If the Gore minimum does reveal itself Britains politicians are going to have to excise their brains to think of new ways to extract the contents of our wallets.

Wondering Aloud
June 5, 2008 11:19 am

Angry Chinese Driver
Until you can prove carbon dioxide has a net harmful affect (tough to do because it doesn’t) on the environment you sound like a religious cultist.

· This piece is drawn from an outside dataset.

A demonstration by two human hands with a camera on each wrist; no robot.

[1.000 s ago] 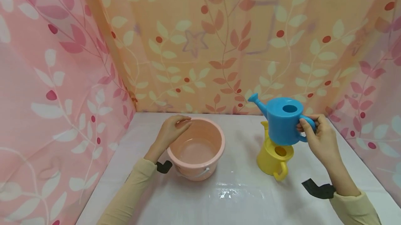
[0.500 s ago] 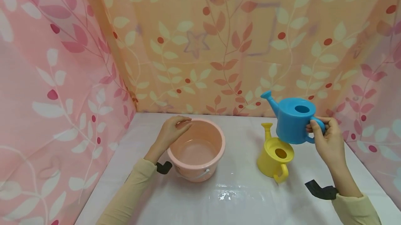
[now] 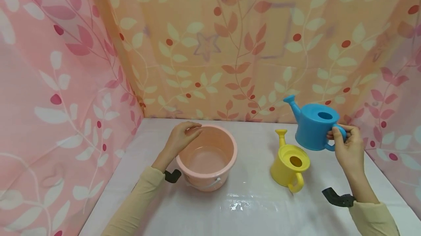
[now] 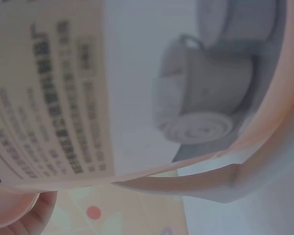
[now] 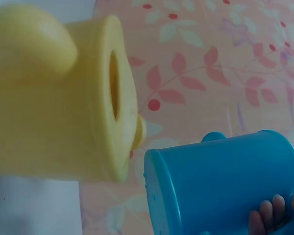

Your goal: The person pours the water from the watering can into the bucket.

“Actually…the poles are melting pretty fast” No we can’t have any sueful discussion when you are willing to be this wildly incorrect. The poles are not melting. The Antarctic is definitely not warming and Arctic warming is mild at most and in fact probably non existent compared to 70 years ago, or 1000 years ago. Although if CO2 is causing warming it is true the poles, particularly the Antarctic should show it first and strongest. (oops, that’s called falsification of the hypothesis)
Or are you complaining because temperatures are warmer than 15,000 years ago?
I have a brother who was doing permafrost studies in the arctic… No warming, so they went back to computer models to show it, that actual field work stuff was just no good, heck they could lose their funding.
If you’re that upset about it, show us all the way, stop driving yourself, stop wasting electricity on frivolous things like computers and to prove your dedication and belief you could even stop producing CO2 yourself, maybe convince a few hundred of your friends to join you like Jim Jones did. (Or was that too naughty)
We could sure use some warming; Get yourself a globe and you’ll understand why. The world as a whole and the biosphere and agriculture in particular would greatly benefit from any warming CO2 is likely to produce. Negative effects are pretty much the realm of myth.